§ **What the task asks**:
Lines from the entries below that hold "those" form the answer; copy all of them.

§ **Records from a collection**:
•••••
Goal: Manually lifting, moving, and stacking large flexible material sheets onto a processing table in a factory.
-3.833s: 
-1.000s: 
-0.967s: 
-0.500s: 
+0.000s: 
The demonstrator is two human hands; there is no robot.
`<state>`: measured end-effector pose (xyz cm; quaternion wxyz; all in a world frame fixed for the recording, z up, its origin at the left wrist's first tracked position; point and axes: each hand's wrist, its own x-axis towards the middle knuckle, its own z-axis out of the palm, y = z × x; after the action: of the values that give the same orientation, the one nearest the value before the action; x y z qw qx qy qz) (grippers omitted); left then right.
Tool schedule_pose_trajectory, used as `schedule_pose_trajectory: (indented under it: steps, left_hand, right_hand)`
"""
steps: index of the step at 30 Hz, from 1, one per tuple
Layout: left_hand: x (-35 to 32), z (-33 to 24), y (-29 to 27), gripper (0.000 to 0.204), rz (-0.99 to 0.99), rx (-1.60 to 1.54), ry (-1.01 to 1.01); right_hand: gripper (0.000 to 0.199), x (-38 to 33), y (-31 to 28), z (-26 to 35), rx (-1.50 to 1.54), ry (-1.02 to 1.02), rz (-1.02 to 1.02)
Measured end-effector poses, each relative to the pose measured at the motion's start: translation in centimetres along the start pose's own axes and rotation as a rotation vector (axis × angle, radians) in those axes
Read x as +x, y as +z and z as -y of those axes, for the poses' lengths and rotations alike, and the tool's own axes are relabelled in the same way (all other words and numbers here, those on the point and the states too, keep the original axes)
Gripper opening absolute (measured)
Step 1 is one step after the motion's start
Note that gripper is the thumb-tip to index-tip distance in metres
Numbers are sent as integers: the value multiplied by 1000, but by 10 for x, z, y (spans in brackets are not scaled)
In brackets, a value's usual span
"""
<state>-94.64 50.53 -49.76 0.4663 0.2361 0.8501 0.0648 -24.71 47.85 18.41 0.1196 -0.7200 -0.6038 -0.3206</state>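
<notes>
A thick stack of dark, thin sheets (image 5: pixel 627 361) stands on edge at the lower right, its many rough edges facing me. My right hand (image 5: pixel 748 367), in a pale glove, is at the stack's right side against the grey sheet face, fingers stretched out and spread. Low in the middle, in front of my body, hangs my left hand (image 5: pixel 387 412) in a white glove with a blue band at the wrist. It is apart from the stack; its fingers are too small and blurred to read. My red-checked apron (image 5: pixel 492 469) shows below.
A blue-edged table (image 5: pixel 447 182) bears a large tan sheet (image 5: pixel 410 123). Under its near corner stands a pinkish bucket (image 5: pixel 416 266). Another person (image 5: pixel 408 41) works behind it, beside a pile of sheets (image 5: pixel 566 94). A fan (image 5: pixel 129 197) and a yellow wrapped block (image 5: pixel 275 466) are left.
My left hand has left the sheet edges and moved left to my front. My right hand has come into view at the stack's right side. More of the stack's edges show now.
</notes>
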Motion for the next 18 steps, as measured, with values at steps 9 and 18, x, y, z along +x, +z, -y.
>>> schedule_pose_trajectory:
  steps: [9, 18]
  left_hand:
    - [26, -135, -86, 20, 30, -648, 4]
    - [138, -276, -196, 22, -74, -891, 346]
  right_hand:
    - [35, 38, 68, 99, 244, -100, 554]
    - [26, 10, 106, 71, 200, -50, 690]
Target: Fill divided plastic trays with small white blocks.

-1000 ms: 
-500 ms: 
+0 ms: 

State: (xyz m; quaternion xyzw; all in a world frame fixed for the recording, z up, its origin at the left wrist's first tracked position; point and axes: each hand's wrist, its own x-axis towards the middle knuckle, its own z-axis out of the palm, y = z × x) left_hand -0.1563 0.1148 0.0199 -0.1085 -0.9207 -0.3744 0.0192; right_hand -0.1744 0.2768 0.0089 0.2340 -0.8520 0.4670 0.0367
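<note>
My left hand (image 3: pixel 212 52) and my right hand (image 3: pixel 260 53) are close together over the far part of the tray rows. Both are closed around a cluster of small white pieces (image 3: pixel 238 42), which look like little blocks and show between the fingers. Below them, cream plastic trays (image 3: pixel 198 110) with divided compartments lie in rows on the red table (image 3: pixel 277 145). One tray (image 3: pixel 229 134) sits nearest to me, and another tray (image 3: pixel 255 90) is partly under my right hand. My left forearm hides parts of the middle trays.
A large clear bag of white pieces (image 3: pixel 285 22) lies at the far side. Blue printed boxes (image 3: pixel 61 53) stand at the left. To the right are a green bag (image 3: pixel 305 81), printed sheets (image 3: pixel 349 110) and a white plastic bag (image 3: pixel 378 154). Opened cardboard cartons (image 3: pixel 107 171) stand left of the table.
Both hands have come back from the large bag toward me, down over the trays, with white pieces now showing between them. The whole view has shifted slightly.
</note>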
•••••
§ **Solution**:
Measured end-effector poses, each relative to the pose measured at the motion's start: translation in centimetres along the start pose's own axes and rotation as a rotation vector (axis × angle, radians) in those axes
Read x as +x, y as +z and z as -y of those axes, for the poses' lengths and rotations alike, and the tool's own axes are relabelled in the same way (all other words and numbers here, those on the point and the states too, keep the original axes)

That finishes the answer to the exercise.